Il a d’abord dû courir seul jusqu’à ce que ses coéquipiers commencent à reculer pour l’aider, d’abord Stefan Bisegger puis Daan Hull. Leur poursuite n’a pas été facilitée par le fait qu’aucune échappée ne s’était encore formée et que les attaques arrivaient toujours à un rythme rapide depuis l’avant du peloton.
Au moment où le peloton atteint le pied de la première montée du Grand Colombier à 65 km de l’arrivée, Seixas et ses coéquipiers avaient réduit l’arriéré à 2h40. Dans la montée proprement dite, Aurélien Paret-Pentre et Nicolas Prodhom descendent derrière Houl et Bisséger.
Le plan a fonctionné et, remarquablement, Seixas a réduit l’écart à moins d’une minute avant le sommet, trouvant compagnie auprès de certains des noms du GC qui avaient abandonné le groupe.
Après une courte descente dans la vallée, c’est un tronçon jusqu’au Col de Richmond, où Seixas retrouve un autre coéquipier, le jeune Leo Biciaus. Il a finalement rejoint le peloton après un sprint intermédiaire à La Canée avec un peu moins de 40 km à parcourir.
Combativité sur le Grand Colombier
L’avant-dernière ascension du Col de Richmond s’est déroulée sans incident, mais Seixas s’est vite retrouvé en difficulté dans la montée finale du Grand Colombier, cette fois du côté le plus dur. Mais une fois de plus, de manière remarquable, il s’est enfoncé et a refusé de jeter l’éponge.
Il s’est accroché au départ d’un groupe de 20 de ses principaux rivaux, ne perdant qu’un terrain significatif lorsque Juan Ayuso a ouvert l’attaque à 6,7 km de l’arrivée. Seixas disposait encore de quelques kilomètres pour s’appuyer sur son équipier Bissiau, limitant les pertes alors que la plupart de ses rivaux disparaissaient.
Bissau s’est écarté à 5 km du sommet et à partir de là, Seixas a effectué un retour en force, pédalant pour laisser le maillot jaune à Luke Tuckwell (Red Bull-Bora-Hansgrohe). Enfermé dans la roue de Matthias Skjelmose (Liddle-Track), il a gravi la montagne presque seul et a reculé un peu jusqu’aux deux cents derniers mètres de la montée raide où il a recommencé à s’effacer.

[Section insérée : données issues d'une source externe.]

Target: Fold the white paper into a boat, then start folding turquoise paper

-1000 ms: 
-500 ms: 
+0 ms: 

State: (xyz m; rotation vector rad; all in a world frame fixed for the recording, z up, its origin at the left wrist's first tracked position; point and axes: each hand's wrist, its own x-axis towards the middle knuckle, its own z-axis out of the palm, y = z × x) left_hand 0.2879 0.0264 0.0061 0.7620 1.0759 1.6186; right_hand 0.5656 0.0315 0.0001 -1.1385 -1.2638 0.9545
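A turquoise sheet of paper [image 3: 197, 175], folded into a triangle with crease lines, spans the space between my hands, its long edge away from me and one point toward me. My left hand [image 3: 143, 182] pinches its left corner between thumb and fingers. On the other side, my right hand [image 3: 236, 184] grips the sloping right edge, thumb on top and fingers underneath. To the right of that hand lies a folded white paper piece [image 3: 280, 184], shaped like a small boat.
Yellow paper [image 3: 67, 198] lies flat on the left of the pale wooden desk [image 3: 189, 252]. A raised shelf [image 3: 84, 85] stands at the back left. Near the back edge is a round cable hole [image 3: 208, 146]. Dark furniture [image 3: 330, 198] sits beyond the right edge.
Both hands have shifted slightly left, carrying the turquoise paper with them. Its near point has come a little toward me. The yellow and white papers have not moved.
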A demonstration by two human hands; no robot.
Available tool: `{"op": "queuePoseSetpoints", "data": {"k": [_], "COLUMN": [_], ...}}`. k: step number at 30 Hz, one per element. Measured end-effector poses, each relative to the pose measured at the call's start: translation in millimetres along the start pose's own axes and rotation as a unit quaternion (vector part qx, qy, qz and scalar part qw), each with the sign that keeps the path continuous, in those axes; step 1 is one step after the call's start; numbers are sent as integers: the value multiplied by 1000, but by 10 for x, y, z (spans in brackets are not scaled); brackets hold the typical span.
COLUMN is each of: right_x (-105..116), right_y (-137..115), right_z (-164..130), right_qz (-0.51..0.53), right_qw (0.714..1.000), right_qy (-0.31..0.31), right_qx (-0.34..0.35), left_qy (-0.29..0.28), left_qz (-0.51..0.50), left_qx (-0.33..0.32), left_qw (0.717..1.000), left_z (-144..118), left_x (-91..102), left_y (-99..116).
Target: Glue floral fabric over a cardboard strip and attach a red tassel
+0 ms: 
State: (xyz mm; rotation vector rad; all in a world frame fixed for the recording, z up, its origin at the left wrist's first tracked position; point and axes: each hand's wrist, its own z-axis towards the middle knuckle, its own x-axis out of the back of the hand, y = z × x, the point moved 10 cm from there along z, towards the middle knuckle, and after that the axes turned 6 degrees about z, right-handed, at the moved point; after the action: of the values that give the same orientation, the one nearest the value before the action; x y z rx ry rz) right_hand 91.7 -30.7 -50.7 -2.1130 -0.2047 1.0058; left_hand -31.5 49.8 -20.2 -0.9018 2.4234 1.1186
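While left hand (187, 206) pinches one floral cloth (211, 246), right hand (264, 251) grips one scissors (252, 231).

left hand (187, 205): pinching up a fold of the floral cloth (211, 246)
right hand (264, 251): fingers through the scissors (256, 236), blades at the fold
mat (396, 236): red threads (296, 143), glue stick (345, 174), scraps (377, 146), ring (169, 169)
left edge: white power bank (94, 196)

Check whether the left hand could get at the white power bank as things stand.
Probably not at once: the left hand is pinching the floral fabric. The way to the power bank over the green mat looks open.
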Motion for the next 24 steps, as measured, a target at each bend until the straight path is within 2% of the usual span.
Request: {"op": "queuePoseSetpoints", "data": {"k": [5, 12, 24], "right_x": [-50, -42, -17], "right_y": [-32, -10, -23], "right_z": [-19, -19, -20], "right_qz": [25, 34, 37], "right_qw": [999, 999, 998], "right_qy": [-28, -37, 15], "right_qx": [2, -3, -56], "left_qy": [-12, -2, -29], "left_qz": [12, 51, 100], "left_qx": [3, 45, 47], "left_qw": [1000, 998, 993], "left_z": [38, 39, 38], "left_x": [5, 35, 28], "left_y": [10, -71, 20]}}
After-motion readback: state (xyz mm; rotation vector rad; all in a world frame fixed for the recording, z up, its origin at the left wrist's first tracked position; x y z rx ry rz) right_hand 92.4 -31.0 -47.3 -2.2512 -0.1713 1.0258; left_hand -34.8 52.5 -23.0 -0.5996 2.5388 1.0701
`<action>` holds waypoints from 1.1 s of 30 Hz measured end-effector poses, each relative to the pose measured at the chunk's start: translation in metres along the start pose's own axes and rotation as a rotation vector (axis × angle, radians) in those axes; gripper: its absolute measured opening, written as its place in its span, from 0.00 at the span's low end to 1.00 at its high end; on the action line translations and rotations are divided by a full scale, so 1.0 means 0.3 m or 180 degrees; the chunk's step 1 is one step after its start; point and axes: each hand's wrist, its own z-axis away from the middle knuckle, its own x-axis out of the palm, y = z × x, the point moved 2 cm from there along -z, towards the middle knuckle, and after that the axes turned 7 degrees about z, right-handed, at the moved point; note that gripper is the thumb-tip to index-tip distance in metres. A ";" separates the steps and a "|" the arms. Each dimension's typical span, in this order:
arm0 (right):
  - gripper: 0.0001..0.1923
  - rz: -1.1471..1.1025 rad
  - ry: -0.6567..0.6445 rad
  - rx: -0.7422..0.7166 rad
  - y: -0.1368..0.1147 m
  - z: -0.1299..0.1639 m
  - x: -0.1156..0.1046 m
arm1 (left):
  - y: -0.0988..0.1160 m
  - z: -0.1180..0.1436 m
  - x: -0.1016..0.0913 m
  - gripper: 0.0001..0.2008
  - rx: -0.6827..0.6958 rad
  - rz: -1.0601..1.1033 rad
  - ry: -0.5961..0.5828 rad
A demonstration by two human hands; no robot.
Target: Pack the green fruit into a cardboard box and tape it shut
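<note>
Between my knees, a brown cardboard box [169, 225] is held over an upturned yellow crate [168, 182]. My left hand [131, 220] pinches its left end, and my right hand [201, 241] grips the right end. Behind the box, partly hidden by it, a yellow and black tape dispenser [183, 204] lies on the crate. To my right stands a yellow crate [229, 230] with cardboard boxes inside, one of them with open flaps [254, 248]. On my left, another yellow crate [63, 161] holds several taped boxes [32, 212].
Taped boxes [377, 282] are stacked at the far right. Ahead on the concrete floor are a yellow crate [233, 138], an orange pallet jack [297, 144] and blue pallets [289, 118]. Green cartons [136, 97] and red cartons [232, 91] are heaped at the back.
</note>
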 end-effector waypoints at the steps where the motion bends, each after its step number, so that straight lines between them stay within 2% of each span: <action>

Seixas a terminé septième de la journée, à 1:21 de Del Toro, à moins d’une minute du deuxième Juan Ayuso (Lidl-Trek) et à 40 secondes de Matteo Jorgenson (Wisma-Rent Bike), Tobias Haaland Johannessen (Uno-X) et Cian Uijtdebroeks (Movistar).
Au général, à une étape de la fin, Seixas est sixième, à 1h54 de Tuckwell, 1h12 de Jorgenson et 1h05 de Del Toro. S’il parvient à récupérer du jour au lendemain avant la finale courte mais monstre de dimanche, une victoire pas totalement hors de question serait l’une des plus extraordinaires que cette course ait jamais connue.